If middle powers wish genuinely to restore confidence in international law, consistency becomes indispensable.

Carney himself has suggested that identical standards should apply to allies and rivals alike. That principle may prove the most important element of his entire proposal. International law derives much of its authority not from coercive enforcement but from perceptions of impartiality. Whenever states appear willing to overlook violations committed by friends while condemning identical conduct by adversaries, legal credibility inevitably suffers.

Yet achieving such consistency requires political courage rarely displayed by democratic governments, whose foreign policies inevitably reflect electoral pressures, alliance obligations and economic interests.

There is also a broader philosophical question concerning the relationship between power and law.

Classical realists from Thucydides onwards have argued that international politics ultimately reflects the distribution of power. Liberal institutionalists, by contrast, maintain that institutions and legal norms gradually shape state behaviour even where immediate incentives point elsewhere.

Reality almost certainly lies somewhere between these positions.

Power creates opportunities for legal development. Law, in turn, influences how power may legitimately be exercised. Neither entirely replaces the other.

Middle-power cooperation therefore cannot eliminate geopolitical rivalry. It can only moderate its consequences.
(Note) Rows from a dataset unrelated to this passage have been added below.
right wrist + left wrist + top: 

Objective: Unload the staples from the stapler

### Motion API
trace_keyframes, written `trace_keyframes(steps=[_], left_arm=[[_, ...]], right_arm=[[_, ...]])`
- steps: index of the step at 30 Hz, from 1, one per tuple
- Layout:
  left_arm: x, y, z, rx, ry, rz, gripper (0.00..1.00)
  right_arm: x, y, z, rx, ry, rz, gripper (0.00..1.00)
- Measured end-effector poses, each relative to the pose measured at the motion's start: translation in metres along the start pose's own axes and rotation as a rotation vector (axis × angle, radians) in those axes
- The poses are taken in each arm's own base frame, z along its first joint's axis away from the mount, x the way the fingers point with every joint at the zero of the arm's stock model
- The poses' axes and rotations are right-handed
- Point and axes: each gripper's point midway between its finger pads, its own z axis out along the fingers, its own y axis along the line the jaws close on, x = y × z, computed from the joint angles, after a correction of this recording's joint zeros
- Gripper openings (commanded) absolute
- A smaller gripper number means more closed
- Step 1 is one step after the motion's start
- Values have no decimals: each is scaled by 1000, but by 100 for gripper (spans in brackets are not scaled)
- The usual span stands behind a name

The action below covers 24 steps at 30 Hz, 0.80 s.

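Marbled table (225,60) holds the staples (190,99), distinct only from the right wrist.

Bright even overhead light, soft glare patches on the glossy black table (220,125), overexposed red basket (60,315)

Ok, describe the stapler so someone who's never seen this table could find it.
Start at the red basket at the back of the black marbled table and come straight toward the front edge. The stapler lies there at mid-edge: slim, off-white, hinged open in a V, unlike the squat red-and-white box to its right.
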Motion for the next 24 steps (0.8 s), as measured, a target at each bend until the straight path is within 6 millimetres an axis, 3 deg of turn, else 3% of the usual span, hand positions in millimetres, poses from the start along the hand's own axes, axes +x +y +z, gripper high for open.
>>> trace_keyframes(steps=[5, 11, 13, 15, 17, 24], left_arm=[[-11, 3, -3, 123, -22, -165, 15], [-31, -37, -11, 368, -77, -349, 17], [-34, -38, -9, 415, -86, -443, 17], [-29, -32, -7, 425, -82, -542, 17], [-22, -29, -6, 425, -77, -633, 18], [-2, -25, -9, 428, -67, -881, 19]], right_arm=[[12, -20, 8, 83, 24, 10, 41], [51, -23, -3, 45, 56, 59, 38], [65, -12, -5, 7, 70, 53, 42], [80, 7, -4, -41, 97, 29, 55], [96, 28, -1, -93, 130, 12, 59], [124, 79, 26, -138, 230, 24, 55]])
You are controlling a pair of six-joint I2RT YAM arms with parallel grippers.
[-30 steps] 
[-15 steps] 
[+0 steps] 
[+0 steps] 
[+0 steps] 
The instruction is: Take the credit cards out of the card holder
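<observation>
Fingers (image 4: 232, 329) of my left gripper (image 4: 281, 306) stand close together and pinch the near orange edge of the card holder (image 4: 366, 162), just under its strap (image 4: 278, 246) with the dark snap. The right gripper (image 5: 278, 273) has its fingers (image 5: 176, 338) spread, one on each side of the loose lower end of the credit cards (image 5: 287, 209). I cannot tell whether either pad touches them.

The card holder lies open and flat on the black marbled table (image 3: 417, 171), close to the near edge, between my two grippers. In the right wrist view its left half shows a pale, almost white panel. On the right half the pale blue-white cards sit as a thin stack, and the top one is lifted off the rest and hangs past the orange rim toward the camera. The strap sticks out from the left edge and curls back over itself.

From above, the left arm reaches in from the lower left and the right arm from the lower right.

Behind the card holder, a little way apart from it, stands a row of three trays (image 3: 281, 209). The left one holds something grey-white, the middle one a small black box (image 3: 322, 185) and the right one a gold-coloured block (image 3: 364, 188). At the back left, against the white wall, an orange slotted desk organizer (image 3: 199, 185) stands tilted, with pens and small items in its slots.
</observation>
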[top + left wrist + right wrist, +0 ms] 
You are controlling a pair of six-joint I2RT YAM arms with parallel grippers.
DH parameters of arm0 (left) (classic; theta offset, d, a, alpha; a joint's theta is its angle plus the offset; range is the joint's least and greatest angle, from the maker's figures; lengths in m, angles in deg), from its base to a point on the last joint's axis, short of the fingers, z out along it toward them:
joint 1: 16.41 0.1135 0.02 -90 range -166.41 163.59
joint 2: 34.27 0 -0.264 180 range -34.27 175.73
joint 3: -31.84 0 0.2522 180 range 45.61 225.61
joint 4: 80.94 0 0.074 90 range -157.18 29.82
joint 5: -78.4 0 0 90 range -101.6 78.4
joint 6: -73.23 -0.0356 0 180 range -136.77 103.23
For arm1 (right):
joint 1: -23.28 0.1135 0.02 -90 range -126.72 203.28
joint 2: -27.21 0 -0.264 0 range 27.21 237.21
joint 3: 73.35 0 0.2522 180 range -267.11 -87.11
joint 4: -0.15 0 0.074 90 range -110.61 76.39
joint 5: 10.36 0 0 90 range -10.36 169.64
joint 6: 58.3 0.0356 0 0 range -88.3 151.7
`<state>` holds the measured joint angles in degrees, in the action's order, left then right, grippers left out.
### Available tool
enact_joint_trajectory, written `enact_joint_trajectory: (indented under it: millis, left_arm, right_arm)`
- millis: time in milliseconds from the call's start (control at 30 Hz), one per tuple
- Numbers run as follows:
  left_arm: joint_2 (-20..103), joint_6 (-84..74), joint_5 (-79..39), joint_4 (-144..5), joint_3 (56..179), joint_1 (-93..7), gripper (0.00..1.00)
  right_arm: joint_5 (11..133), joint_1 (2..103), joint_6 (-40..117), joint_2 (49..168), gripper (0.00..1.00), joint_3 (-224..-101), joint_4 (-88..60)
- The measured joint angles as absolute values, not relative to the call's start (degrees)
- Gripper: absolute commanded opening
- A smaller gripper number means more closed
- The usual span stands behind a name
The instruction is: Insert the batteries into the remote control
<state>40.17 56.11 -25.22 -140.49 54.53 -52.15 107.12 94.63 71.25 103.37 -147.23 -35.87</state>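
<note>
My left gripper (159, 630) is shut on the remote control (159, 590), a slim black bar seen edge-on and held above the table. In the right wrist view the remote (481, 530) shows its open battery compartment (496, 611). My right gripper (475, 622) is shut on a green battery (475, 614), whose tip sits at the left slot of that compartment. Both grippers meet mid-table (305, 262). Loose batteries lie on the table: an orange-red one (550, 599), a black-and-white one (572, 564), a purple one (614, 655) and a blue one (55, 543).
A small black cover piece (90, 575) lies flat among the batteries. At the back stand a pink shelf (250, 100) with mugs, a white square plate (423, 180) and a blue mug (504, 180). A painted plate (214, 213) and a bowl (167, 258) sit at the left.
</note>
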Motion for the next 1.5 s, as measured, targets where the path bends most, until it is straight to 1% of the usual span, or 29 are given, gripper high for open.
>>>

Perhaps the greatest contribution Carney’s proposal offers lies not in imagining the disappearance of great-power competition but in recognising that smaller states retain agency even within an increasingly fragmented international environment.

Coalitions need not seek military confrontation with larger powers. Instead, they may coordinate standards for artificial intelligence, climate policy, maritime security, financial regulation, anti-corruption measures and digital governance. They may strengthen dispute-resolution mechanisms, share intelligence concerning sanctions evasion and develop resilient supply chains less vulnerable to political coercion.

Such practical cooperation would strengthen international law indirectly by making lawful cooperation economically and politically advantageous.

Whether this ultimately succeeds will depend less upon eloquent speeches than upon sustained diplomatic commitment.

The emerging international system appears increasingly multipolar. American predominance has weakened. China continues to expand its influence. Russia remains prepared to challenge established norms through military force despite enormous costs. Regional powers increasingly pursue independent strategic agendas rather than automatic alignment with either Washington or Beijing.

Within this environment, middle powers possess genuine opportunities to shape international norms. Yet they can only do so if they resist the temptation to treat international law as a rhetorical instrument deployed selectively according to political convenience.

Carney’s proposal therefore deserves cautious support rather than unquestioning enthusiasm.

His diagnosis of contemporary international politics is persuasive. His recognition that the previous rules-based order often rested upon selective enforcement reflects an honesty too often absent from diplomatic discourse. His belief that middle powers should cooperate more closely is strategically sensible.

Nevertheless, durable concordats cannot rest upon aspirations alone. They require genuine consistency in applying legal principles, acceptance that national interests will sometimes conflict with legal ideals and a willingness to criticise allies as readily as adversaries.

International law remains one of civilisation’s greatest achievements precisely because it aspires to constrain power rather than merely describe it. Whether middle powers can preserve that aspiration in an era of renewed geopolitical rivalry may become one of the defining questions of twenty-first century diplomacy.